*Exercise details:* An exact copy of every entry below is required, and no picture may appear in it.
(Beginning of Extracted entries)
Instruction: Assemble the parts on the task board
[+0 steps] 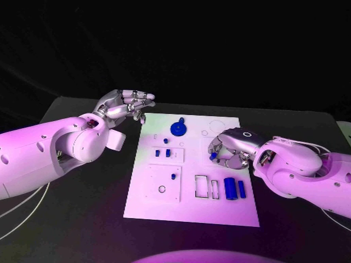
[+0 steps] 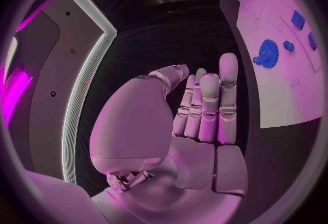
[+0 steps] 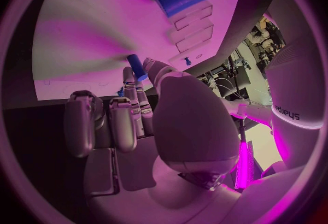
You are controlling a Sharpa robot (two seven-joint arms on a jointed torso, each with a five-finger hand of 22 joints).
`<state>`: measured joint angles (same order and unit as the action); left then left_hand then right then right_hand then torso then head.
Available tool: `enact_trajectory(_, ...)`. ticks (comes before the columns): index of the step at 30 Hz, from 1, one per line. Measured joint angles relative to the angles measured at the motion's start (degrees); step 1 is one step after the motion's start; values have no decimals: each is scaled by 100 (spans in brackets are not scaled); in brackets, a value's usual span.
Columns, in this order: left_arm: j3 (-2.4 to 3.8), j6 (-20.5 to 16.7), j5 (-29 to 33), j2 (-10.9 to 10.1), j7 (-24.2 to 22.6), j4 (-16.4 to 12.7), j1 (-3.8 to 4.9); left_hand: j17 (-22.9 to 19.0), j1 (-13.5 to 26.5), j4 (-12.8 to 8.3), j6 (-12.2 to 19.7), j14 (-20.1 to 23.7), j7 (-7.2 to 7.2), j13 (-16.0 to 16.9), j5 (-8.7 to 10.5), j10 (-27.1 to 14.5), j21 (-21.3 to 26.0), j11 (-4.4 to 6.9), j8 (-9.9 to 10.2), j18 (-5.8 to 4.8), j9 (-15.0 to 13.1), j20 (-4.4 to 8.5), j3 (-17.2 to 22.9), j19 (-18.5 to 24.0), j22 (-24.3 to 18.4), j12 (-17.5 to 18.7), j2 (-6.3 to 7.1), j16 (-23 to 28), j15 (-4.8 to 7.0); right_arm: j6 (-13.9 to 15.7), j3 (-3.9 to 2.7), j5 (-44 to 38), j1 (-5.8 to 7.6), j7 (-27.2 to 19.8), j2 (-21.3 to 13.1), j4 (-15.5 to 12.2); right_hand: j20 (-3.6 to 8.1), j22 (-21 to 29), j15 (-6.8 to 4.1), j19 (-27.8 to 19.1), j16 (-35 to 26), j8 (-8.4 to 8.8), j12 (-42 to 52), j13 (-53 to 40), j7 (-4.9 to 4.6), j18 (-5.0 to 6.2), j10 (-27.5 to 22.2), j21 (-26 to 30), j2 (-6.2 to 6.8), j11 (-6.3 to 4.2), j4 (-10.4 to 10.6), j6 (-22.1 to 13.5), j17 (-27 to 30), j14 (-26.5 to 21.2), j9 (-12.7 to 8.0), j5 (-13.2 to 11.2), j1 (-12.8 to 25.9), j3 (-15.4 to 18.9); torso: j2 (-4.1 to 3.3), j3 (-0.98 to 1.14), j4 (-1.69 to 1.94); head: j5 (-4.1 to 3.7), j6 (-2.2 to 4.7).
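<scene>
Over the white task board point(image 1: 193, 211) our right hand point(image 1: 229, 149) pinches a small blue plastic peg point(image 3: 136, 65) between its fingertips; light, stiff, slippery, we judge, best gripped mid-shaft. Our left hand point(image 1: 126, 106) hovers empty, fingers loosely curled.

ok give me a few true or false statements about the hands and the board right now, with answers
1. The right hand holds a small blue part in its fingers. True.
2. The left hand rests on the blue gear. False: it is off the task board's far left corner, holding nothing; the blue gear lies untouched.
3. Two blue cylinders lie near the board's right edge. True.
4. The right hand is off the board. False: it is over the board.
</scene>
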<state>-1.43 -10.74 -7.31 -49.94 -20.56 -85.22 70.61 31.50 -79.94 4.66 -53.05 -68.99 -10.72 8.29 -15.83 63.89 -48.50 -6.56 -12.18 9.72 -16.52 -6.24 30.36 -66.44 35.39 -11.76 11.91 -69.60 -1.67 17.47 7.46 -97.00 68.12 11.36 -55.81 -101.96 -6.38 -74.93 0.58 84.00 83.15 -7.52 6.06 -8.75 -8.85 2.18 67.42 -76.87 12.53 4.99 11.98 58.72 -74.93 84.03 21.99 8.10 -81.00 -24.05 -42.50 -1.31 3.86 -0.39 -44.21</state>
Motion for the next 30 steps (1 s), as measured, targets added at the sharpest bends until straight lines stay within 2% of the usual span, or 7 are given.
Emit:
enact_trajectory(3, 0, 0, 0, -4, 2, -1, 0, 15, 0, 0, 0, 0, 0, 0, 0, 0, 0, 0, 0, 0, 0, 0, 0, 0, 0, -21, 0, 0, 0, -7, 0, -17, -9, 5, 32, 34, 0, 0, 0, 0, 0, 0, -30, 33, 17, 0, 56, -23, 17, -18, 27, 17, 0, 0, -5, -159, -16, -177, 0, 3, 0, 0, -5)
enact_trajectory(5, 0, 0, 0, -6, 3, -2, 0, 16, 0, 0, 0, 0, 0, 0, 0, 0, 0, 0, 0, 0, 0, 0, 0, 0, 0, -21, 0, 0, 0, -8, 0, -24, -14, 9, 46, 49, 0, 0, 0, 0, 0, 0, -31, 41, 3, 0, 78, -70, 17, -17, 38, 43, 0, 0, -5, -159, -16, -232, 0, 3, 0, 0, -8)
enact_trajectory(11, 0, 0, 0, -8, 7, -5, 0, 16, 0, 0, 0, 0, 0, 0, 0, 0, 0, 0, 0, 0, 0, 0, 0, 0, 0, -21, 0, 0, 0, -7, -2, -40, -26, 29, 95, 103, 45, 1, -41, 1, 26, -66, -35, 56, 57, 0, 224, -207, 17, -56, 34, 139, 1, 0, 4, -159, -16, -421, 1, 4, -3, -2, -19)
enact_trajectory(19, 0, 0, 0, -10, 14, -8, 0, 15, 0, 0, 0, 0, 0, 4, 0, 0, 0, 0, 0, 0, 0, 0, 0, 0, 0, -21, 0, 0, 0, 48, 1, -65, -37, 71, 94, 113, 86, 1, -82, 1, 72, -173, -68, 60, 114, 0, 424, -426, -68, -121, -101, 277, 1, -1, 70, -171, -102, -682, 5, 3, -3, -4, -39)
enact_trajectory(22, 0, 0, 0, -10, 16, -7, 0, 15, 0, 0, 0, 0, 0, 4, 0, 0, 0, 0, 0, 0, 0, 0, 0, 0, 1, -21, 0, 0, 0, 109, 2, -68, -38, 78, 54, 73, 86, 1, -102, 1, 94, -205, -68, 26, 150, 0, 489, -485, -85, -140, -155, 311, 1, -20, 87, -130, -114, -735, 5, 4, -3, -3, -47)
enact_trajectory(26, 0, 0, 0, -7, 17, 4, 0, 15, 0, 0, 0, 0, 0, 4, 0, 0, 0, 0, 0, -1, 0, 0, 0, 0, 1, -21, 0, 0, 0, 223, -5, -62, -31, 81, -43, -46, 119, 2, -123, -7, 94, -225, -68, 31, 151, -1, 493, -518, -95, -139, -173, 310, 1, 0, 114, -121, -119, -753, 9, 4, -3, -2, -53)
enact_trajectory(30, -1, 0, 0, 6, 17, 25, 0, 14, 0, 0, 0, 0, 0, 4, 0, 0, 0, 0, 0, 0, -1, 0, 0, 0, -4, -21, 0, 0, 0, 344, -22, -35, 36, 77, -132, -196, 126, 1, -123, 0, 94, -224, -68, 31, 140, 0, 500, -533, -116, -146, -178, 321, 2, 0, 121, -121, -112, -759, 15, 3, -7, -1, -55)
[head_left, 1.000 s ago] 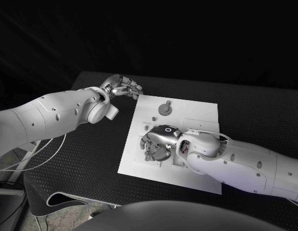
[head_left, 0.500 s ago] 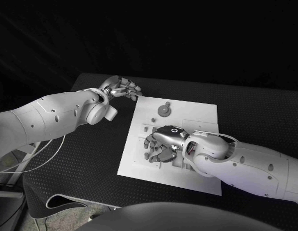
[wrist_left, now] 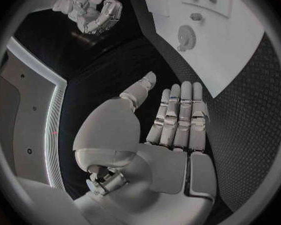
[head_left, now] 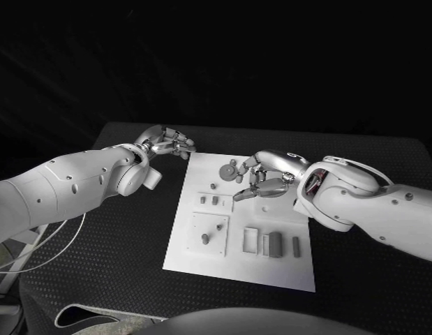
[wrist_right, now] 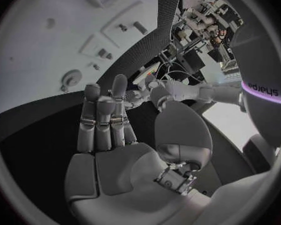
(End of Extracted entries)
*Solved problem:*
Instruction: Assemble the parts on the task board
[+0 steps] 
[+0 steps] 
[+0 steps] 
You are controlling a Sharpa robot (two seven-joint arms on a jointed torso, each with a five-finger hand of 22 joints).
`<state>`: measured joint angles (same order and unit as the action); left then left_hand then right then right_hand then torso then head.
Available tool: `enact_trajectory(_, ...)`. ticks (comes before the columns): index of the step at 30 Hz, from 1, one per line. Measured joint angles relative to the angles measured at the motion's start (degrees); step 1 is one step after the motion's start; values have no decimals: each is scaled by 100 (spans in brackets are not scaled); in brackets, a value's usual span.
Columns, in this order: left_arm: j3 (-2.4 to 3.8), j6 (-20.5 to 16.7), j5 (-29 to 33), j2 (-10.9 to 10.1), j7 (-24.2 to 22.6), j4 (-16.4 to 12.7), j1 (-3.8 to 4.9); left_hand: j17 (-22.9 to 19.0), j1 (-13.5 to 26.5), j4 (-12.8 to 8.3), j6 (-12.2 to 19.7), j14 (-20.1 to 23.7), j7 (-7.2 to 7.2), j13 (-16.0 to 16.9), j5 (-8.7 to 10.5), j10 (-27.1 to 14.5), j21 (-21.3 to 26.0), j11 (-4.4 to 6.9), j8 (-9.9 to 10.2), j18 (-5.8 to 4.8), j9 (-15.0 to 13.1), j20 (-4.4 to 8.5), j3 (-17.2 to 22.9), j19 (-18.5 to 24.0), j22 (-24.3 to 18.4), j12 (-17.5 to 18.7), j2 (-6.3 to 7.1), j16 (-23 to 28), j15 (-4.8 to 7.0); right_arm: j6 (-13.9 to 15.7), j3 (-3.9 to 2.7), j5 (-44 to 38), j1 (-5.8 to 7.6), j7 (-27.2 to 19.8), j2 (-21.3 to 13.1), j4 (-15.5 to 12.2); right_hand: j20 (-3.6 to 8.1), j22 (-21 to 29), j15 (-6.8 to 4.1), j19 (-27.8 to 19.1), j16 (-35 to 26), j8 (-8.4 to 8.8), j12 (-42 to 52), j13 (-53 to 40), j7 (-4.9 to 4.6), j18 (-5.0 to 6.2), j10 (-27.5 to 22.2), j21 (-26 to 30), j2 (-6.2 to 6.8), j11 (-6.3 to 4.2), j4 (-10.4 to 10.6), j6 (-22.1 to 13.5), j17 (-27 to 30), j14 (-26.5 to 21.2), j9 (-12.7 to 8.0), j5 (-13.2 to 11.2), j1 (-12.8 to 25.9), j3 (-15.4 to 18.9); torso: j2 (-4.1 to 3.3), j3 (-0.98 to 1.14), j4 (-1.69 to 1.94); head: j5 (-4.1 to 3.7), j6 (-2.2 to 4.7).
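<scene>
Over the white task board point(image 1: 193, 211) our right hand point(image 1: 229, 149) pinches a small blue plastic peg point(image 3: 136, 65) between its fingertips; light, stiff, slippery, we judge, best gripped mid-shaft. Our left hand point(image 1: 126, 106) hovers empty, fingers loosely curled.

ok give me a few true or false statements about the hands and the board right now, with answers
1. The right hand holds a small blue part in its fingers. True.
2. The left hand rests on the blue gear. False: it is off the task board's far left corner, holding nothing; the blue gear lies untouched.
3. Two blue cylinders lie near the board's right edge. True.
4. The right hand is off the board. False: it is over the board.
</scene>
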<state>-1.43 -10.74 -7.31 -49.94 -20.56 -85.22 70.61 31.50 -79.94 4.66 -53.05 -68.99 -10.72 8.29 -15.83 63.89 -48.50 -6.56 -12.18 9.72 -16.52 -6.24 30.36 -66.44 35.39 -11.76 11.91 -69.60 -1.67 17.47 7.46 -97.00 68.12 11.36 -55.81 -101.96 -6.38 -74.93 0.58 84.00 83.15 -7.52 6.06 -8.75 -8.85 2.18 67.42 -76.87 12.53 4.99 11.98 58.72 -74.93 84.03 21.99 8.10 -81.00 -24.05 -42.50 -1.31 3.86 -0.39 -44.21</state>
Motion for the next 30 steps (1 s), as measured, targets added at the sharpest bends until straight lines stay within 2% of the usual span, or 7 are given.
Emit:
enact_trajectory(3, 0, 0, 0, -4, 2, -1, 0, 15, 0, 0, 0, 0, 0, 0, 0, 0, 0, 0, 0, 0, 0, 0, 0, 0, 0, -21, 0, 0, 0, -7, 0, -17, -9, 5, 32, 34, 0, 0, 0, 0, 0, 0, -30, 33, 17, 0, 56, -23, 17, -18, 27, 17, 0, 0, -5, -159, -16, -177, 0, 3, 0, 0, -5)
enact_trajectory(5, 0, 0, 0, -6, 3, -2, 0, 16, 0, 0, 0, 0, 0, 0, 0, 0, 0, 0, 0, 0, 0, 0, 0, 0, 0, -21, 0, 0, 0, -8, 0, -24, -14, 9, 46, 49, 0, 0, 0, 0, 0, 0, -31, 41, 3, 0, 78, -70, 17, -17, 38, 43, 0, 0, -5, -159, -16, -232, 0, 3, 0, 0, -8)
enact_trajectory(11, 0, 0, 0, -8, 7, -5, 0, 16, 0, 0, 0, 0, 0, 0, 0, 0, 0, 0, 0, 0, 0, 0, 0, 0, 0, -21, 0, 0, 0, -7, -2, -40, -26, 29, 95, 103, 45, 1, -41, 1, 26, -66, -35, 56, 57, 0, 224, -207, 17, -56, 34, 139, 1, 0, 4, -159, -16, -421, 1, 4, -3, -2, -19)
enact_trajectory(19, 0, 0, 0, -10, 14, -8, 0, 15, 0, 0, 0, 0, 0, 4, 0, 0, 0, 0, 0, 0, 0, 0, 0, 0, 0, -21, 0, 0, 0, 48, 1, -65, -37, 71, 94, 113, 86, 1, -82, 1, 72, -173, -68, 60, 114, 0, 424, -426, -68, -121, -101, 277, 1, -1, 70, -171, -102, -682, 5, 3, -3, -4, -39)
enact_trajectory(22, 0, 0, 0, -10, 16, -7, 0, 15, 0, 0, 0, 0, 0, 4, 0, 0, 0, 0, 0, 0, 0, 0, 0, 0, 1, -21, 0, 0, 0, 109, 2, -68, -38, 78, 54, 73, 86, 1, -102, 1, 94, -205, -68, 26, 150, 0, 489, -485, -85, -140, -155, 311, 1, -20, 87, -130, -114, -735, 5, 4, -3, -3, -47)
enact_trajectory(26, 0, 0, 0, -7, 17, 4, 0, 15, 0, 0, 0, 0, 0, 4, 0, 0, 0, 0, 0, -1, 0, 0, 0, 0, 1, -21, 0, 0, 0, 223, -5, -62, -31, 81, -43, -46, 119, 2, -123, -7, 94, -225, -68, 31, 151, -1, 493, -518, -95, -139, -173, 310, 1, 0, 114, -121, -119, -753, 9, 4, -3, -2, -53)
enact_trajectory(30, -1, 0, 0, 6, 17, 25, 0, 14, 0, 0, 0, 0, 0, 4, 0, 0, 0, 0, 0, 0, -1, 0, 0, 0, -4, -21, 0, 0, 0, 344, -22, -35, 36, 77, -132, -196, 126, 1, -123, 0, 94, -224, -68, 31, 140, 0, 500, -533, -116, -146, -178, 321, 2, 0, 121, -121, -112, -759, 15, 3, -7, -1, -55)
[head_left, 1.000 s ago] 
[head_left, 0.500 s ago] 
[wrist_left, now] 
[head_left, now] 
[wrist_right, now] 

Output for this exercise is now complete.